Scene 2: (EIS) ... Jeff in Lenny's office.  Jeff: "This just popped up on the news feed.  Remember Rep. Krupt ... the guy who lost his family under mysterious circumstances?  He just turned up dead ... in his  swimming pool along with his body guard."  "What the hell were they doing ... or don't I want to know?  All those Rep.s are perverts."  "That's not the point.  The local cops are charging the pool service for spiking the pool with muriatic acid ... here's some photos of Krupt's corpse just after they hauled him out of his pool." "Oh shit, I don't want to see that just before lunch ... what's the point?"  "Krupt's family dies ... nobody knows how ... now Krupt is dead.  What?  Do I need to spell it out?"  "Look, you little shit! The only reason I gave you this job is because your mother was once my secretary sucking my dick so don't get all uppity with your bullshit."  Just the image Jeff wanted in his head ... his mother and Lenny. "Fine. Let me work on it.  Something might turn up." "Yeah, well don't waste too much taxpayer money on it.  Rumor has it there's a new variety of v.d. spreading among the hookers in D.C. and the politicians are raising hell ... the wives are getting infected and they'll be knocking on our door before long.  Bone up on boner diseases while you have the time."

Scene 3: Jeff's desk.  Jeff still trying to lose the image of his mother kneeling in front of Lenny with his pants down.  She's moved on ... now she kneels in front of a Senator.  Ambitious sort.  "OK, how much muriatic acid would it take to cause the damage in the photo of the dead Rep.? pH ... concentration ... what's the volume of the pool ... what's the concentration of the pool muriatic acid ... welcome back to 2nd semester chem.  I wonder if the EPA boys logged the pH of the pool ... that would help." Five hours later ... Jeff talking to himself. "A rough estimate ... assuming I'm starting with the right concentration of hydrogen chloride in the pool service acid ... is 25 gallons.  How the fuck did the pool guy get 25 gallons of acid into that pool without anybody noticing?  This is bullshit ... they got the wrong guy!"  Jeff thinks that he has to tell Lenny ... then he remembers his mom with Lenny ... he also realizes that Lenny won't understand any of his calculations or even care ... but if anything comes out of it, Lenny'll claim the credit.  Conclusion: Fuck Lenny, and not in a nice mom way.  Jeff knows there's someone in Illinois snuffing people ... probably someone with an agenda.

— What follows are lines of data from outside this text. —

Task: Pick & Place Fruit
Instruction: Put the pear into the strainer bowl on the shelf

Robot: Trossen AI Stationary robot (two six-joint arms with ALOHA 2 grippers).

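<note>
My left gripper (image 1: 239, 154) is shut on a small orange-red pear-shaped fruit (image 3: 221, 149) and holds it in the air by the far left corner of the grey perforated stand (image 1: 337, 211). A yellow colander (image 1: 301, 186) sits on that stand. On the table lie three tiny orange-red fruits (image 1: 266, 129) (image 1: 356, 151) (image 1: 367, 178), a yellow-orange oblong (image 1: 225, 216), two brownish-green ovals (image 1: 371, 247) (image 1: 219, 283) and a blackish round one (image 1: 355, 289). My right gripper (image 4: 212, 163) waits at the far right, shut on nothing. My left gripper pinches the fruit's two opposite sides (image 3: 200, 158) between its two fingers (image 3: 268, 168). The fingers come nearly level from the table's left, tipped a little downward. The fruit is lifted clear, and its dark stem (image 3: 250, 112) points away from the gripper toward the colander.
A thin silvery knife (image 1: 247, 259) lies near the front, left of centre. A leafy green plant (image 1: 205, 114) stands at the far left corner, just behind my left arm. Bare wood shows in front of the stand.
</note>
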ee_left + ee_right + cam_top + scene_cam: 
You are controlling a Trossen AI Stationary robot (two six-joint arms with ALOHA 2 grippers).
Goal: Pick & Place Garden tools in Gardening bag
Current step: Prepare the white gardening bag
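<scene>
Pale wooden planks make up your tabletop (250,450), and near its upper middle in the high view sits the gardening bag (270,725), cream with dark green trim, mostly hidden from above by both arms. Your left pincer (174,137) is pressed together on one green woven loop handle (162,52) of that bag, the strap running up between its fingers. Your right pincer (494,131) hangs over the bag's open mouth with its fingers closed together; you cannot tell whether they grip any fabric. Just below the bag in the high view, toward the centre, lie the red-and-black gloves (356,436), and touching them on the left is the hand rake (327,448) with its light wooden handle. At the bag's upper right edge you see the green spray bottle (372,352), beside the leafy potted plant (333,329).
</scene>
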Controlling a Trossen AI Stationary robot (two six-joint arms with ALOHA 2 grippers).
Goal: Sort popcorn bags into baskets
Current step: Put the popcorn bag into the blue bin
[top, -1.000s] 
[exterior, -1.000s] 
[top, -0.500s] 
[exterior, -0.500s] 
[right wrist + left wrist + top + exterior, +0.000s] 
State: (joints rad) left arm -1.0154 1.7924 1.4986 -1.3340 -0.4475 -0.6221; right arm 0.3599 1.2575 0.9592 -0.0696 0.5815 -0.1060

Scene 4:  Lenny comes rushing out to Jeff's desk. Lenny; "Pack your bags.  You're going to Illinois.  You've got a girlfriend there, don't you?  "Yeah, my almost fiance.  Is this about the Krupt family deaths? "Fuck those idiots ... nobody cares about them.  This is Big ... really big.  Guy's dicks are turning black.  A whole bunch of them.  This could be my ticket out of this shithole ... all the way to the White House.  Me ... Special Assistant to the Emperor ... making sure his dick doesn't turn black and fall off.  Can't you see it ... me and the Emperor's tiny orange dick ... in the same photo ... "The State of the Dick is Sound." Ground zero is a golf course.  Here's a list of stuff to special tag for me.  Christmas isn't that far away and golf crap makes great stocking stuffers for politicians. We want a special show of force ... take a dozen phonies with you with cameras ... do the whole CSI routine ... make sure none of them talk to the press ... you're the only one to be quoted ... don't screw this up.  Oh, about that crack I made earlier about your mother ... forget it ... I really miss your mom." "Yeah, I bet you do.  I'll make sure you get your loot.  I gotta pack."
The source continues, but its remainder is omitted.